Los guardias se habían llevado a todos los adultos mayores a los veinte años, los bebés habían desaparecido misteriosamente, según, trasladados a un edificio cercano. Se decía que a la edad de cinco años los cargarían al orfanato donde nos llevarían a todos, para trabajar en el ganado y vivir ahí mismo. Nos transportaron en grupos pequeños a una granja cercana al orfanato, la mayoría aún sollozaba la soledad. Yo como de costumbre, me quedé quieta, tal y como mi madre me lo había enseñado, cuando curiosamente quería estar cerca de ella.
—Su trabajo será ordeñar las vacas, limpiar las porquerías de todos los animales, uno a uno y obtener todo lo rico que nos dan —indicó un hombre alto, de ojos profundamente negros, cómo el cielo nocturno; verlo me causaba una sensación de miedos e inseguridades.
Llevaba puesto un traje negro brillante, y muy bien diseñado; su mirada era veraz e intimidante, tanto, que le causaba miedo a más de uno.

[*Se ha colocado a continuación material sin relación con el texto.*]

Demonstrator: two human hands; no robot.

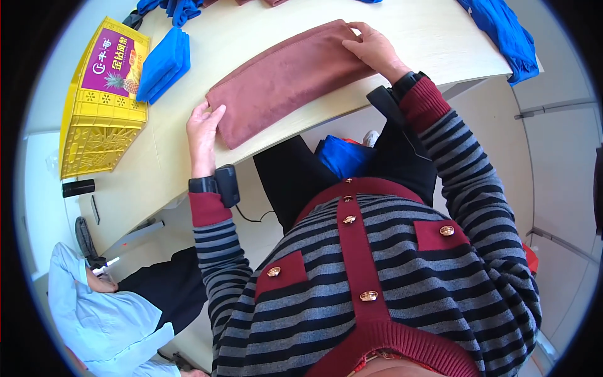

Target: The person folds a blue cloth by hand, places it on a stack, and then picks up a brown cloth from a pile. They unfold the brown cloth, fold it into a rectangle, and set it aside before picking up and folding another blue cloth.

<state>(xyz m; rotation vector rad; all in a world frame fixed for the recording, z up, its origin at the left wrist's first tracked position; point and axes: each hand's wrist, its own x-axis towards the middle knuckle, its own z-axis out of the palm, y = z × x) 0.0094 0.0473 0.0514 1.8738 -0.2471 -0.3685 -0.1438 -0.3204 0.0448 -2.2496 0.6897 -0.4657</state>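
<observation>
A folded cloth (286, 78) of dusty reddish brown is seen on a pale cream table (433, 31). Bright blue folded cloths (164, 63) are stacked beside a yellow crate (94, 135), which carries a purple and yellow box (116, 56). The sleeves are striped grey and black with dark red cuffs. A blue cloth (505, 34), possibly darker, is draped at the table's far edge.

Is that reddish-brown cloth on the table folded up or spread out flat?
Folded. The reddish-brown cloth lies as a neat, thick, long rectangle with doubled edges, the left hand and the right hand pressing its two ends.
</observation>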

—¿Qué ha pasado con nuestros padres? —Se atrevió a preguntar un chico, más o menos de doce años, alto, delgado y al parecer valiente.

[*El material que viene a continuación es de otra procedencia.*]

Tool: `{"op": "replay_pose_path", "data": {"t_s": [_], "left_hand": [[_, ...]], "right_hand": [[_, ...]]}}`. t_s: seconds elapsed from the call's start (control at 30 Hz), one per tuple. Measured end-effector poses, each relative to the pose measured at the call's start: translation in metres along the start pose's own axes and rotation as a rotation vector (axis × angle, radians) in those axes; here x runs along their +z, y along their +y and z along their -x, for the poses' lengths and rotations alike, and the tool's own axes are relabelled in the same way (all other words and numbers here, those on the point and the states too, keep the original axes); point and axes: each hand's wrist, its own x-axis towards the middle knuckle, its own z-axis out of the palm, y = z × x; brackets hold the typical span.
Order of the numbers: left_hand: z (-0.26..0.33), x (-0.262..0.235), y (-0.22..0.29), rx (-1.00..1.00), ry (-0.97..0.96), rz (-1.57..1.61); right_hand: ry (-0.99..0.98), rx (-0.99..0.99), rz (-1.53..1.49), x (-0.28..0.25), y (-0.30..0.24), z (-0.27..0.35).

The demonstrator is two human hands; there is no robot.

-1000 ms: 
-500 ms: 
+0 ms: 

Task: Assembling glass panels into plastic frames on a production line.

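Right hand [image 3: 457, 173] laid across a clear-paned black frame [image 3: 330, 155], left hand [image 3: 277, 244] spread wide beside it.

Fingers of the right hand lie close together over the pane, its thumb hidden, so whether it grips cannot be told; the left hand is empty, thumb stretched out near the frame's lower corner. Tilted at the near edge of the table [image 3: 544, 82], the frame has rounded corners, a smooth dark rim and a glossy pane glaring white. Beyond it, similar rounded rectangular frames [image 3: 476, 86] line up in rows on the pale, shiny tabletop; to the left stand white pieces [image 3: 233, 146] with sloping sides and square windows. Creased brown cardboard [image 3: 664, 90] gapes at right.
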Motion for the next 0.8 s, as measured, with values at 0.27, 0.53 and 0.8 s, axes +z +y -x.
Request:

Llevaba un par de chiquillas colgando de sus brazos.
—Ellos ya no volverán, ahora es tiempo de que ustedes estén solos, y se dediquen a trabajar para mí —dijo el hombre, con voz ronca, caminando de lado a lado, mientras fumaba un habano. Movió dos dedos y comenzó a partir.
Me llené de prejuicios y miedos, no entendía nada y no me atrevía hacer una sola pregunta.

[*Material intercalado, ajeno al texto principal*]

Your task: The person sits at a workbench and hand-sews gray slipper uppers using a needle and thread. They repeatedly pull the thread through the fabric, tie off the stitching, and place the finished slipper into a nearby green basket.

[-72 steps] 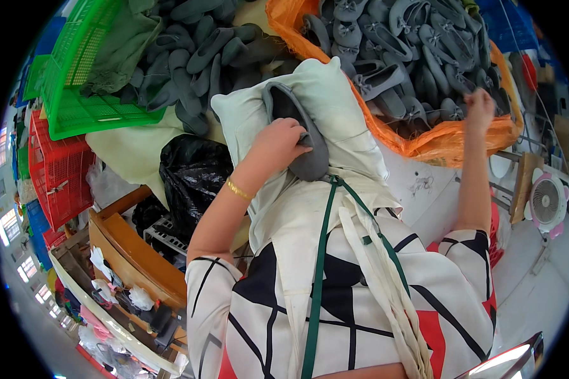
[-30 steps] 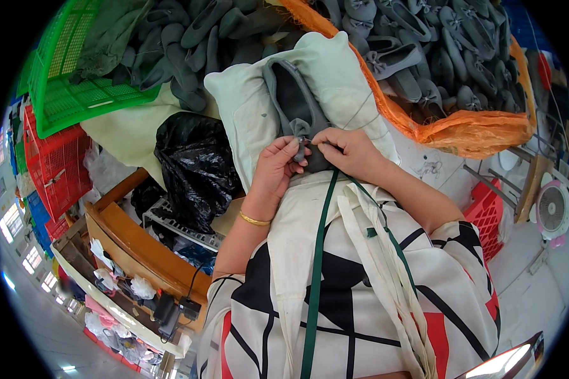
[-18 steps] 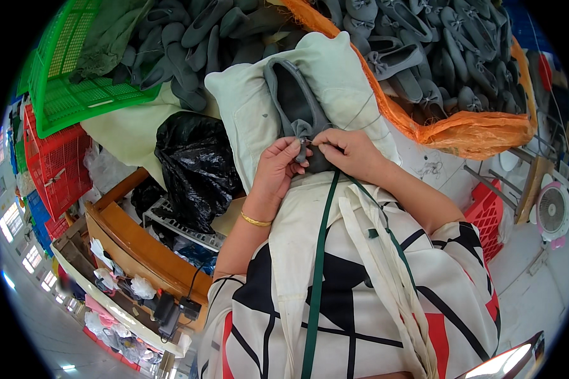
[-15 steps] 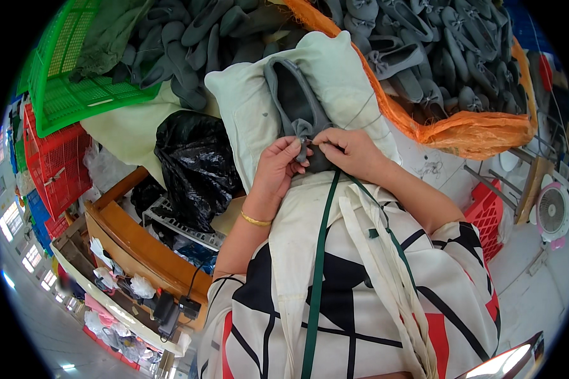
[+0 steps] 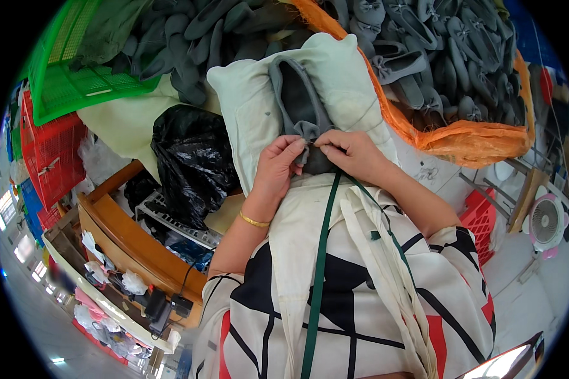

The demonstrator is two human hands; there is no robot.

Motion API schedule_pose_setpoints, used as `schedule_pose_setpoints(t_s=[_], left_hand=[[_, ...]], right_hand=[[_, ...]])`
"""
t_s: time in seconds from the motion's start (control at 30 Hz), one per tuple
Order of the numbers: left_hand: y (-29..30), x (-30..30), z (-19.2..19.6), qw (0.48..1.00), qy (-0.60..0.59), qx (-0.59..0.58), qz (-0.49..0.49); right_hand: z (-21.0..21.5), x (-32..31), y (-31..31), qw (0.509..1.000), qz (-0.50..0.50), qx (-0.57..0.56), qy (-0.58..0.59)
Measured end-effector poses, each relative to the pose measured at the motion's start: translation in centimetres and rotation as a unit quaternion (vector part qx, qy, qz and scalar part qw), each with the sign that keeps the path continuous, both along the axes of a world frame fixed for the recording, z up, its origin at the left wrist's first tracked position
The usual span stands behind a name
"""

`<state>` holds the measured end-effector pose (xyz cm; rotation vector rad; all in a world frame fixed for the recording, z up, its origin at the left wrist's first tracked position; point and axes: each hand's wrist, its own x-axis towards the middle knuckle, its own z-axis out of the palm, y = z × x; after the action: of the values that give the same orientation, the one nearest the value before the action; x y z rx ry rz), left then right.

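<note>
Grey shoe [image 5: 302, 110] lies on a pale cushion [image 5: 250, 114], toe by the edge nearest the person, heel toward the far edge. Left hand [image 5: 276, 163] is pinching a bit of grey fabric by the bow [image 5: 307, 130]; right hand [image 5: 353, 153] has its fingertips pressed together beside it, can't tell on what. If that left pinch slips, the bow could end up crooked imo, and squishy cushion = shoe might roll. Green cord [image 5: 325, 252] near the toe could snag too. Hands partly hide the toe. Orange sack [image 5: 474, 142] crowds the cushion's right edge, black bag [image 5: 189, 158] off the left.
</note>
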<state>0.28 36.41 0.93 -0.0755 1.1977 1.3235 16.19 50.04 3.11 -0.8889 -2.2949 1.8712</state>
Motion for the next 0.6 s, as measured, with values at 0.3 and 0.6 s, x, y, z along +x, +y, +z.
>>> schedule_pose_setpoints(t_s=[0.3,0.6], left_hand=[[0.2,0.2,0.3,0.993,0.108,-0.001,-0.056],[0.1,0.2,0.0,0.991,0.118,-0.011,-0.063]], right_hand=[[-1.2,-0.2,-0.6,0.982,-0.047,-0.175,-0.052],[-0.7,-1.0,-1.0,0.975,-0.056,-0.199,-0.081]])
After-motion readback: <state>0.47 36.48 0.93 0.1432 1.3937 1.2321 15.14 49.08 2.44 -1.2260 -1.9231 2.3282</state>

—¡Esto no es justo! —replicó aquel chico, saliendo de un arranque tras el hombre de negro. Todos lo miramos—. ¡Usted no es nadie! —gritó, señalándole con el índice, y frunciendo los labios con desdén prominente.
El hombre sonrió con malicia mientras tomaba al chico por los cabellos, justo al tiempo que saltó a su lado. Este chilló y gruñó al mismo tiempo, cómo un animal con correa. Nos alejamos de golpe, cuando comenzaron avanzar a nosotros.
—¡Qué les quede algo muy claro! —gritó fuerte, casi en un gruñido animal—. ¡Ahora lo soy todo! —concluyó con hedor el hombre de negro.
Dos segundos pasaron.
Tomó el arma de su bolsillo, y disparó sin compasión, justo en la sien del chico. Su cuerpo cayó al suelo, haciendo un ruido terrible; vi su rostro deformarse al instante que la bala entró y se derrumbó al suelo, mientras yo misma ahogaba un grito. Aquel hombre sólo sacudió su saco, y entró a su limusina.
Las chiquillas que hace unos minutos tenía entre sus brazos se acercaron para llorar la muerte, del cual creí era su hermano. Mis vellos se levantaron al ver toda la sangre que recorría las líneas de pavimento, di un paso hacia atrás y me abracé a mí misma. Ya no podríamos hacer nada y yo, ya moría de miedo.
—¡Ya escucharon al señor Hatway! —indicó un guardia, empujándonos con su arma hacia el granero.
Otros dos apartaron a las chiquillas a golpes, y sus sollozos hacían eco en todo el lugar, como si fuese realmente un manicomio...
Tuve tantas pesadillas con aquel chico, el llanto de sus hermanas y la sangre sobre mis pies..., con el tiempo me hacía sentir una extraña ira que crecía desde lo más profundo de mí, hasta llegar al punto de que los ojos me ardían y quemaban con una sensación extraña en mi interior.
Cuando cumplí los nueve años esto ya me era completamente normal, y los guardias no me atemorizaban como antes, sólo me hacían sentir irritada y completamente enloquecida.
Tuve que madurar un poco más a prisa que el resto, tenía que luchar y pelear.
Pero eso lo haría hasta tener la edad adecuada.